Examination of the directory of the Winnie with SPZ.COM showed that the HLP files were still described correctly, with USER set to 10H, and block numbers from about 0193H upwards. The directory also still held references to some of the files transferred from the ICL disks, although they were of course marked E5 in the USER byte since they had been erased. The block numbers for these files however were in the same region as the .HLP files (0193H upwards). Obviously the transferred ICL files had been written to the area of the Winnie that had been holding the .HLP files.

It appears that when I used CP/M Plus to copy files to the Winnie from the ICL disks, CP/M Plus did not overwrite the .HLP file references in the directory, probably because the first byte was not 0ESH. On the other hand it did not mark the relevant .HLP file blocks from 0193H up as ‘used’ in its allocation map, probably because the first byte was 10H, an unrecognised user number. Consequently, as each ICL file was copied, CP/M Plus opened a new directory entry for it, but used blocks from 0193H to store the data. It took some time to recopy the ZCPR3 .HLP files back from my floppy backups and ‘USQ’ many of them en route, but at least no valuable files were lost.
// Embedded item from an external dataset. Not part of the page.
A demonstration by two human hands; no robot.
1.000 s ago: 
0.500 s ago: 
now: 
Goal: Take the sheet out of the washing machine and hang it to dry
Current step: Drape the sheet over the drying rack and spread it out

I rarely revert to CP/M 2.2, and when I have done so the systems loaded have not in general been set up to access the Winchester. I suspect however that the problem could equally well arise when writing files to the Winnie under a CP/M 2.2 that allows Winchester disk access.

There are several ways around the problem, such as not using a USER above 15, or temporarily moving the files down to a lower user. The program MAKE.COM is ideal for this. Unfortunately it will not move them back, since it too baulks at a USER above 15. Other alternatives are possible such as not using the Winnie, and letting drive A: be a floppy. At least users of ZCPR3 (or any other system that makes use of USER areas above 15) who read this will now be aware of the problem.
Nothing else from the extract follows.